Is there anything beyond “YES!” that I can actually say to this? The trailer is a work of freaking art so if they catch catch even a little of of the emotion that this trailer made people feel I think we have a hit on our hands. Let’s just keep it CGI so we don’t have to deal with crappy child actors.
Hollywood is adapting trailers now. Think about that for a second.
Think about THIS : Since the game had nothing to do with the trailer (Except that one little tacked on Easter Egg), if the movie is based on the trailer and not the game, we could have the first serious contender for a video game related movie that isn’t unwatchable.
… I’ll just let THAT sink in for a bit.
…
Then, if we had a game based off the movie, we could still maybe one day get a game related to the trailer. Mind blowing?

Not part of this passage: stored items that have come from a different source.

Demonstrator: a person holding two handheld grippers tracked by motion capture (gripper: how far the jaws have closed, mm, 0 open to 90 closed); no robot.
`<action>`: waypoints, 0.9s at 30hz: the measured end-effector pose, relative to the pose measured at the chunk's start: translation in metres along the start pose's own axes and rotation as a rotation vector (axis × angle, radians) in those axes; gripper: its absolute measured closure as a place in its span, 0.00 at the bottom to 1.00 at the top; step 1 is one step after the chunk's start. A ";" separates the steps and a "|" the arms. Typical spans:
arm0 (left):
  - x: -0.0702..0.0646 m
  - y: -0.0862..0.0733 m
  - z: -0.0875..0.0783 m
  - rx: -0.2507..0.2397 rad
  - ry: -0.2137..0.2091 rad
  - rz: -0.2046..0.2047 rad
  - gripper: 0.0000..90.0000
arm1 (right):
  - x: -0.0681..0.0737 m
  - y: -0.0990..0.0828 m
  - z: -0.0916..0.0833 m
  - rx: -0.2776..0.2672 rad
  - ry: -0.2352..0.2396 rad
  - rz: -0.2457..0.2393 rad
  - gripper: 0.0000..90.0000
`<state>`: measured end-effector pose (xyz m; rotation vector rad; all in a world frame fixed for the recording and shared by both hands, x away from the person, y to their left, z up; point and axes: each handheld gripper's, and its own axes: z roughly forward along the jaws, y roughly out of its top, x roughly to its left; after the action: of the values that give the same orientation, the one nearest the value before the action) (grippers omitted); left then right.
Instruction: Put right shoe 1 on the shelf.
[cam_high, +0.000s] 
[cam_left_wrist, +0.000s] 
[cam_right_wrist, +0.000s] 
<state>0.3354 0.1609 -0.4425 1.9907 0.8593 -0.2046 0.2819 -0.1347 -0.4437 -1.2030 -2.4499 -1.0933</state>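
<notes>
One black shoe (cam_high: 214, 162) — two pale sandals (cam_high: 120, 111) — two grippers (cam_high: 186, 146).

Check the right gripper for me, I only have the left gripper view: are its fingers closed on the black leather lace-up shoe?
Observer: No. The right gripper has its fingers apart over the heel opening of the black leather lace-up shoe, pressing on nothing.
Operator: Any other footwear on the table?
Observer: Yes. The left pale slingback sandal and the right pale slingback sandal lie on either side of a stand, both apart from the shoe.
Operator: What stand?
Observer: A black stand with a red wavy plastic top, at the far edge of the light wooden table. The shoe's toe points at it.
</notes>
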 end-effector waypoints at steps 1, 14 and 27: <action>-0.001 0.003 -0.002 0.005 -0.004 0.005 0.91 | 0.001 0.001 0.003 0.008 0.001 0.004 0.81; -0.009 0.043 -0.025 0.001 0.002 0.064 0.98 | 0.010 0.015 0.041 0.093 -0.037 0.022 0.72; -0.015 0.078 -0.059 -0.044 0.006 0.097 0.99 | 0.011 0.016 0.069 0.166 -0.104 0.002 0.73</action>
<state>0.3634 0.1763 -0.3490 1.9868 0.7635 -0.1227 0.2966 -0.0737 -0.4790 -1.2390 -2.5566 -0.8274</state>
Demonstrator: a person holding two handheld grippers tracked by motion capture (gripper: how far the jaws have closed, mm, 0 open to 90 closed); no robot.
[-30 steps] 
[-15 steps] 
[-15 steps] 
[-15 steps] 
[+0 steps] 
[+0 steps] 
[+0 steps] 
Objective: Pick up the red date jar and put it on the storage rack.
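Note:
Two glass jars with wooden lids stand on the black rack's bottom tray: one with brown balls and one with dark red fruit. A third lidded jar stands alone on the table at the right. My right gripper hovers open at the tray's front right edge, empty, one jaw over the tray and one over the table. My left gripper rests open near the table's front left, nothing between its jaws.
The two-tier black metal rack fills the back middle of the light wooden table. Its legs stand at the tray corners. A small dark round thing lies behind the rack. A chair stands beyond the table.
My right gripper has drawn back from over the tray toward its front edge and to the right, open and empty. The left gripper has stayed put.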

That’s really a lot of work for something which might not turn out to be any good at all. Plus, basing a game off a recent movie…
Well, AJ covered this pretty well.
Considering that the story in this trailer is arguably better than the one in the actual game…I don’t care at this point. And really, it might just turn out that it will indeed suck, as there is no backstory on this character other than what we see in the trailer. Yes, it’s a brilliant piece of marketing…but turning that into a full movie is beyond stupid. Lionsgate, what were you thinking?
Lionsgate clearly has good taste, but the problem is that the trailer was SO well done, that I don’t think a movie adaptation can convey anything better than these three minutes did. But, I’d love to be proven wrong!